Please repeat exactly the lines below from the one containing "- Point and" down to the one containing "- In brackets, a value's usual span", both included, and nothing else.

[Stored data entries]
═══
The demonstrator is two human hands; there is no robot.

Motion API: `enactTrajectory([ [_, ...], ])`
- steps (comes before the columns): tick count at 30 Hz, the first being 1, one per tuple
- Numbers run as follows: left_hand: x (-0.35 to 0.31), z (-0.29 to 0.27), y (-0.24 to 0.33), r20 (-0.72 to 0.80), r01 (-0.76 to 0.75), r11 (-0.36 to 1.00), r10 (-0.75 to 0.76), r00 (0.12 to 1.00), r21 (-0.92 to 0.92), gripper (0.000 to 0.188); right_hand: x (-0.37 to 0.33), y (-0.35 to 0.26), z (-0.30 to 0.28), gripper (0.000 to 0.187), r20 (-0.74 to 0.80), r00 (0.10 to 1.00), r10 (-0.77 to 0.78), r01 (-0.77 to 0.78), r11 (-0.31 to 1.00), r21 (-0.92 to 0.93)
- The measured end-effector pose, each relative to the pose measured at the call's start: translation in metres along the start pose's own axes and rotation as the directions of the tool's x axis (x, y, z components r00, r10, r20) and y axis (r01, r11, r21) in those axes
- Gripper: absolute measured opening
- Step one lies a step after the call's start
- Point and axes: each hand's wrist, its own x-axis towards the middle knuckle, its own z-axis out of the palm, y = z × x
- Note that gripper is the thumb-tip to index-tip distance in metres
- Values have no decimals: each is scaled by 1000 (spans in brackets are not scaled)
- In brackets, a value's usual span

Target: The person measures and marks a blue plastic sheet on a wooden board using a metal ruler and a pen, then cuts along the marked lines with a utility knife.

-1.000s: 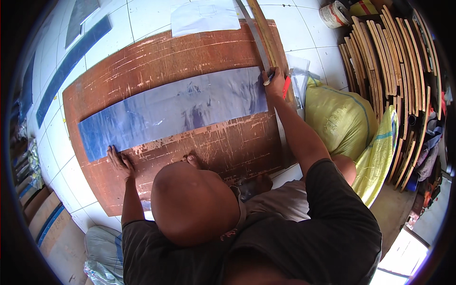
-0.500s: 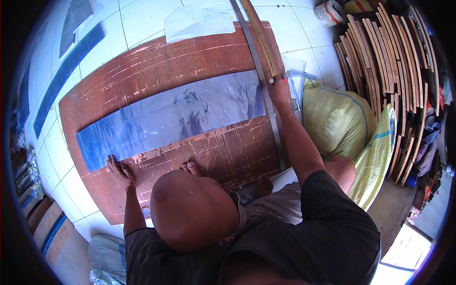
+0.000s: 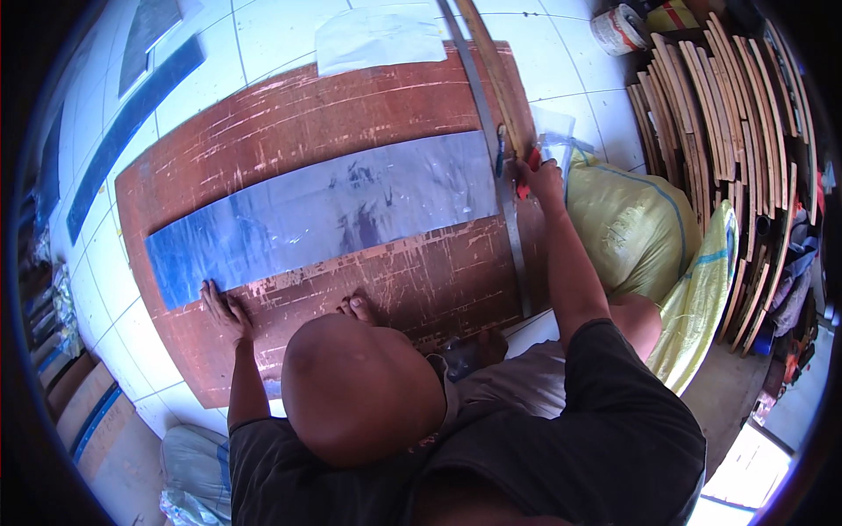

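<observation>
A long, shiny blue-grey sheet [image 3: 289, 206] lies across a scratched reddish-brown board [image 3: 263, 123] on the floor. My left hand [image 3: 225, 313] rests on the board, fingers stretched out, fingertips at the sheet's lower left edge. A flat metal strip [image 3: 512, 237] crosses the sheet's right end, with a wooden strip [image 3: 493, 66] beside it. My right hand [image 3: 546, 181] is closed around a small red tool [image 3: 529, 175] near the wooden strip's lower end; its exact kind is hard to see. A slim dark-blue item [image 3: 501, 151] shows over the metal strip.
White paper [image 3: 381, 39] lies at the board's far edge. To the right are a stuffed yellow-green sack [image 3: 636, 223], a stack of boards [image 3: 719, 105] and a white bucket [image 3: 619, 31]. A blue strip [image 3: 132, 131] lies on the floor tiles at left. A bare foot [image 3: 360, 309] is on the board.
My right hand has shifted down and to the right, and more of the red tool shows. The slim blue item has come into sight. My left hand stays at the sheet's edge.
</observation>
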Motion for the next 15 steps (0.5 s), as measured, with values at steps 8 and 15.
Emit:
enactTrajectory([
  [8,4,0,6,33,40,999,-39,999,-28,52,14,32,35,86,-102,992,-71,63,995,-77],
  [15,5,-8,1,3,84,996,-84,996,-5,54,36,45,25,74,73,994,-75,64,987,146],
])
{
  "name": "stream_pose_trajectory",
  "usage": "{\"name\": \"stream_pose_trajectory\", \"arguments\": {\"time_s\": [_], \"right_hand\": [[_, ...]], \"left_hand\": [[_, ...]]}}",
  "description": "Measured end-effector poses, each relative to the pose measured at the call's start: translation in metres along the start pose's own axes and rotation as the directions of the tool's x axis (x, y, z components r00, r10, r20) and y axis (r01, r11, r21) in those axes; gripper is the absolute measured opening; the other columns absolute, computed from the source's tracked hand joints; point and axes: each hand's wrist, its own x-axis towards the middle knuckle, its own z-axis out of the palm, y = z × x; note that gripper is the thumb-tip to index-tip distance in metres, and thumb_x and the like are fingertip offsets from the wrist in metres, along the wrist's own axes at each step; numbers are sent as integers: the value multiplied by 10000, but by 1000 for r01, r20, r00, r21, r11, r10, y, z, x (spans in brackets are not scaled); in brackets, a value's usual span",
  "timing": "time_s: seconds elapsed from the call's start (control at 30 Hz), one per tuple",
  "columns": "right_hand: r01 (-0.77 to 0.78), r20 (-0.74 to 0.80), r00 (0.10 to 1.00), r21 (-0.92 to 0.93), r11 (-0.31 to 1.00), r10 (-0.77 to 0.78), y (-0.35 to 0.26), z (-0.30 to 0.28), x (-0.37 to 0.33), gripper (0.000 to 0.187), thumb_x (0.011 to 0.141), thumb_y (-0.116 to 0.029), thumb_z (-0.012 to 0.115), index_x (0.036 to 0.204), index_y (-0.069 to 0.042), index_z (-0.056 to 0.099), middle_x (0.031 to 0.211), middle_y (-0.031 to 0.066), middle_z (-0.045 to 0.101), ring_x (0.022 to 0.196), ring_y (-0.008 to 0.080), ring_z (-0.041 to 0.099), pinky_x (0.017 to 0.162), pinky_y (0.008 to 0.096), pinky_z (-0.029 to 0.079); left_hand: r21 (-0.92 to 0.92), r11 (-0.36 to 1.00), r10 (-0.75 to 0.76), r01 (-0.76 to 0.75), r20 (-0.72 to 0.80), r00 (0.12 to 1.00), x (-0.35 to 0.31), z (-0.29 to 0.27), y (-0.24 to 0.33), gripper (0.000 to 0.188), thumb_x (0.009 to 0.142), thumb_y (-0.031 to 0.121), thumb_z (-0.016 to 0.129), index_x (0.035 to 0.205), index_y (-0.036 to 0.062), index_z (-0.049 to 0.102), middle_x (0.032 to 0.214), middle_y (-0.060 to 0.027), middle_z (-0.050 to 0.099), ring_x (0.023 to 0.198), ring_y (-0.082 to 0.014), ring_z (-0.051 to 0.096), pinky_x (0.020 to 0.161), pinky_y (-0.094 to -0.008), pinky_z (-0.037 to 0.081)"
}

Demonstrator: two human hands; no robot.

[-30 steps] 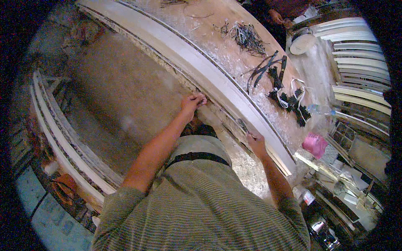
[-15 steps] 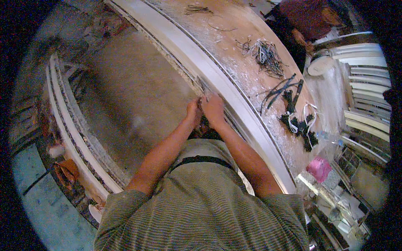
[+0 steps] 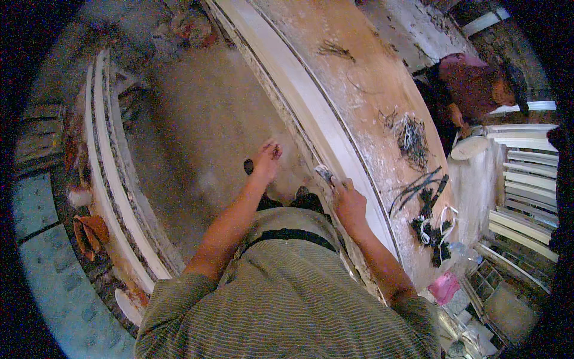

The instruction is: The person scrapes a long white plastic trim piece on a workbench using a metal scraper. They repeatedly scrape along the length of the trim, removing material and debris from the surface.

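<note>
My right hand (image 3: 350,203) is closed on a small scraper-like tool (image 3: 324,173), pale and dark grey, with its exact kind unclear. Its tip lies at the near edge of a long white moulding (image 3: 326,128) on the bench. My left hand (image 3: 267,160) hangs apart from the moulding, over the dusty floor (image 3: 209,113), its fingers curled. What those fingers hold, if anything, is too small to make out. Beside the left hand shows a dark oval thing (image 3: 248,166); whether it touches the hand I cannot tell.
On the wooden bench (image 3: 353,72) lie tangled ties (image 3: 412,140), black strips (image 3: 426,206) and a pink bag (image 3: 444,287). A second moulding (image 3: 107,161) and a brown pouch (image 3: 91,235) are at left. Far right, a co-worker (image 3: 469,90) is near stacked white strips (image 3: 529,170).
My hands, together at the moulding's edge before, have come apart. The left has moved off to the left over the floor; the right has shifted right and nearer, with the tool now showing.
</note>
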Motion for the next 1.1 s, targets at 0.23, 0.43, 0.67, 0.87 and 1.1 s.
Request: {"name": "stream_pose_trajectory", "arguments": {"time_s": [0.23, 0.43, 0.67, 0.87, 1.1], "right_hand": [[95, -115, 989, -9, 995, -96, -88, -1, 203, 314, 899, -198, 631, 1205, -140, 673, 1071, 126, 602, 739, 337, 682, 661, 458, 555], [158, -235, 959, -10, 987, -156, -179, -21, 366, 256, 893, -208, 629, 1126, -112, 676, 1076, 141, 605, 719, 349, 679, 657, 474, 558], [191, -208, 948, -226, 955, -239, -247, -21, 509, 247, 898, -217, 631, 1112, -104, 679, 1062, 140, 613, 711, 325, 692, 630, 451, 570], [167, -151, 969, -179, 970, -194, -305, -32, 630, 222, 913, -175, 590, 1110, -139, 685, 1041, 142, 614, 736, 333, 700, 643, 463, 576], [289, -268, 909, -149, 946, -320, -390, -52, 805, 257, 906, -127, 550, 1133, -84, 663, 1065, 197, 638, 712, 350, 700, 617, 469, 571]], "left_hand": [[-183, 982, 11, -39, -152, 988, 135, -162, 118, 93, 974, 169, 639, 1013, 84, 639, 939, -49, 657, 908, -170, 636, 811, -294, 551], [334, 878, 438, -342, -276, 856, 133, -311, 279, 95, 925, 140, 680, 1002, 84, 672, 978, -67, 695, 918, -184, 671, 869, -280, 561], [883, 388, 833, -265, -213, 510, 97, -390, 399, 230, 969, 145, 650, 1128, -21, 654, 1003, -73, 696, 964, -195, 674, 849, -294, 583], [883, 469, 728, -18, -375, 575, 158, -403, 451, 123, 986, 134, 619, 996, 12, 621, 891, -17, 637, 814, -137, 604, 748, -251, 525], [751, 619, 679, -230, -364, 638, 275, -331, 531, 141, 958, 97, 640, 834, 72, 577, 803, -21, 590, 716, -117, 534, 607, -258, 465]]}}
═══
(Solution below):
- Point and axes: each hand's wrist, its own x-axis towards the middle knuckle, its own z-axis out of the palm, y = z × x
- Note that gripper is the thumb-tip to index-tip distance in metres
- Values have no decimals: each is scaled by 1000 (spans in brackets are not scaled)
- In brackets, a value's usual span

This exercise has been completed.